DATA TO PROCESS:
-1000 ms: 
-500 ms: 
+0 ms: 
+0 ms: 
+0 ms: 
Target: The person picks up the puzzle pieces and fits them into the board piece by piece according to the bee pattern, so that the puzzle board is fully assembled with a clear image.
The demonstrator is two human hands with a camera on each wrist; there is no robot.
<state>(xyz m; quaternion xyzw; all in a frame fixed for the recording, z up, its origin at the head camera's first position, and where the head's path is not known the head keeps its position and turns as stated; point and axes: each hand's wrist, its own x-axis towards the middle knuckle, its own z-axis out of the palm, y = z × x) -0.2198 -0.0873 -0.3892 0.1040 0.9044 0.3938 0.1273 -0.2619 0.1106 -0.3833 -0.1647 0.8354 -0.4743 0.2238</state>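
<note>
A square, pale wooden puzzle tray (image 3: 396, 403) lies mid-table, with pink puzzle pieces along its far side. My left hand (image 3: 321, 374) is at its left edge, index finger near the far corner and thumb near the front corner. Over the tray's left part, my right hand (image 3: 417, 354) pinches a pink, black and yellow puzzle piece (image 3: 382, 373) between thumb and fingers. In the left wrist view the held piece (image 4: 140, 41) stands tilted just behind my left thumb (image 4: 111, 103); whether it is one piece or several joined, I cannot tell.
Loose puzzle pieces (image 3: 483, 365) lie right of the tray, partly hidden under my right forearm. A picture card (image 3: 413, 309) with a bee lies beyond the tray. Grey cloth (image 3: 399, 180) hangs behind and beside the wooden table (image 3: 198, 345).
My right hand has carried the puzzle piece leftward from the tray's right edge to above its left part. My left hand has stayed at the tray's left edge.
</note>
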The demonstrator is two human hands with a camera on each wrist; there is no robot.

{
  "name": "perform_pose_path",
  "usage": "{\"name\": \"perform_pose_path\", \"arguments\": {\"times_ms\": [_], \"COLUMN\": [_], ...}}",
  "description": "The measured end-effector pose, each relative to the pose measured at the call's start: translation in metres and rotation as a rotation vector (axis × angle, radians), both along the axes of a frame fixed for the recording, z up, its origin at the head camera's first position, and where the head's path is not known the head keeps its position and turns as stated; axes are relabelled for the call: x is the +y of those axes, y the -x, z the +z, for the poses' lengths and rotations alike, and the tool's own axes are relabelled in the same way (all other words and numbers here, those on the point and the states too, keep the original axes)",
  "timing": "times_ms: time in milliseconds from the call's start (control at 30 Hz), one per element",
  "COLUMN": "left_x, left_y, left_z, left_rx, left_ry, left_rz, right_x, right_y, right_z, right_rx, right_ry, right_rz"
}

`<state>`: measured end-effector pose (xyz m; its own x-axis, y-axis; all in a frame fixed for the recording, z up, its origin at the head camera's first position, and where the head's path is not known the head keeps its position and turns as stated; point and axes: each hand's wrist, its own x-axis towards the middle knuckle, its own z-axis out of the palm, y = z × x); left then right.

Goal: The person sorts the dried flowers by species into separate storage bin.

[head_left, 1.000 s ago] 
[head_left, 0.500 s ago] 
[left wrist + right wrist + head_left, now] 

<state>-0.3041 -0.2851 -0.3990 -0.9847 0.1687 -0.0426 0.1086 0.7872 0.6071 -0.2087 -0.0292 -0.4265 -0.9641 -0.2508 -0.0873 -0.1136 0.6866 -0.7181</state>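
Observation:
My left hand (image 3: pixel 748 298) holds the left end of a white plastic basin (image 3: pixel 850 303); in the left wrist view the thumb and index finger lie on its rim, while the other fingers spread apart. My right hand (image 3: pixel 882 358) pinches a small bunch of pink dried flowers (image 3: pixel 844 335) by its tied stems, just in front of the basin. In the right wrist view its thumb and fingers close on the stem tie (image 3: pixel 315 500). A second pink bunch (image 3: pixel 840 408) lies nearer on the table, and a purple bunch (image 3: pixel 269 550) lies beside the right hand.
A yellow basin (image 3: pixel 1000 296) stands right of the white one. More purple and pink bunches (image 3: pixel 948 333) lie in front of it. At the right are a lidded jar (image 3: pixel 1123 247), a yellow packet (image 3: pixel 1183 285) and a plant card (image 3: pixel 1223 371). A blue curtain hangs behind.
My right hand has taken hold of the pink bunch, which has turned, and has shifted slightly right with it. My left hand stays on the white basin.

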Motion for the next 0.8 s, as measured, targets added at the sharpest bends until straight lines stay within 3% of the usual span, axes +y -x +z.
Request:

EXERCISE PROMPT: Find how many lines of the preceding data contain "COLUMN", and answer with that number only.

SOLUTION TO THE EXERCISE: 2